No. GEQ filters affect program material over as much as an octave, 1/2 on either side, depending on the depth of the cut.

It’s called a 1/3 octave EQ because of the spacing of the filter centers at 1/3 octave intervals.

I think I took out about 6 or 8, rolled off the bass and ever so carefully edged up the level during the performance to establish the max loudness possible. It was nearly enough, pushing the level even further, the room became very lively like I had added some sort of reverb and I backed off from that a tad. My first PA job and I nearly wished I had not volunteered! Perhaps it is a good case for the automatic howl suppression kit.

If you are having to use more than 3 or 4 filters to deal with room/system issues, you have other problems such as speaker type and placement, mic type and placement, etc. You’ll learn these things in time. It will be better with PEQ since you will be able to get more “surgical” with the narrower filters.

As to the “automatic howl suppression”…forget that.
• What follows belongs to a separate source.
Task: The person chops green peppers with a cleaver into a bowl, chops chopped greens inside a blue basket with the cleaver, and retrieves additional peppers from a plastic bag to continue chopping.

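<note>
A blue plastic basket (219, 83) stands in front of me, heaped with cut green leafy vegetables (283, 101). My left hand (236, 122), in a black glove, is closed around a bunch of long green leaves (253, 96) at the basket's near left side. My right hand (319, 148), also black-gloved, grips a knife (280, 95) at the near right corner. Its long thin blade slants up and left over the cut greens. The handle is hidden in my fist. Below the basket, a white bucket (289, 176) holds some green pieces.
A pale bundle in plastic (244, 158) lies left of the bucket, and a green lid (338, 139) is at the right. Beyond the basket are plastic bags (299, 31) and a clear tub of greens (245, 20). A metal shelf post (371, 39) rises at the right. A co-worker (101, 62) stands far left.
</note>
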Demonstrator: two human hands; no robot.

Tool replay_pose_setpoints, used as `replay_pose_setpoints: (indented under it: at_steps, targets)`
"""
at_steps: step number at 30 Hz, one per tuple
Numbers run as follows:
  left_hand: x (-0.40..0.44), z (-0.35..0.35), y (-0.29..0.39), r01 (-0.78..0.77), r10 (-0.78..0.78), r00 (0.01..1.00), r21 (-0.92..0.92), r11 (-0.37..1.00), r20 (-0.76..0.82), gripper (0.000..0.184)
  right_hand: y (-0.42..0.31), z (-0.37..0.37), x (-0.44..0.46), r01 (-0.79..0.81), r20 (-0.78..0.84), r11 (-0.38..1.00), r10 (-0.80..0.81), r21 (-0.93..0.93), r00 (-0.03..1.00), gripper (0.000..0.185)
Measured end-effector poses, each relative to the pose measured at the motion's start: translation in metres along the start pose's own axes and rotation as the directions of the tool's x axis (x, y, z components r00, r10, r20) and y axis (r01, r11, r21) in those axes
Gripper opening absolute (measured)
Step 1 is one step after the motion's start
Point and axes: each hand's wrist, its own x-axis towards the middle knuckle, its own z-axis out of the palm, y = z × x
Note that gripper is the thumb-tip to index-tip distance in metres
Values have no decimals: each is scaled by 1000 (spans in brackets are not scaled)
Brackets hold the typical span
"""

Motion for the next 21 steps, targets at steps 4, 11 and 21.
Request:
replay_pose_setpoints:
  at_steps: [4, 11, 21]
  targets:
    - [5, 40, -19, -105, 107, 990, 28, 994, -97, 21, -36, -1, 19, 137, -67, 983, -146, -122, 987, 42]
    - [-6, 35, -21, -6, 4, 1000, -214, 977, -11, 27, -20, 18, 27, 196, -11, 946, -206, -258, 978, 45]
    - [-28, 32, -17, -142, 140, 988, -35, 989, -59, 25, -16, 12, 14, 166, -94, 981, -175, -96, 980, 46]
They are not a cure-all and will not function effectively for you until you understand what they can and cannot do and how to make them do it…hardly “automatic”.

Once you understand SYSTEM DEPLOYMENT and can effectively use the PEQ to deal with pesky room resonances you will have enough knowledge to get a “feedback destroyer” to work for you as an “automatic parametric equalizer”, which is what it really is. There are some good ones such as the Sabine GraphiQ, but not exciting the room with the system in the first place is the way to go. But that’s the basic live sound knowledge you’ll have to get.

You cannot use EQ of any type to compensate for poor speaker/mic choice and placement. Prevention/cure as the old adage reminds us.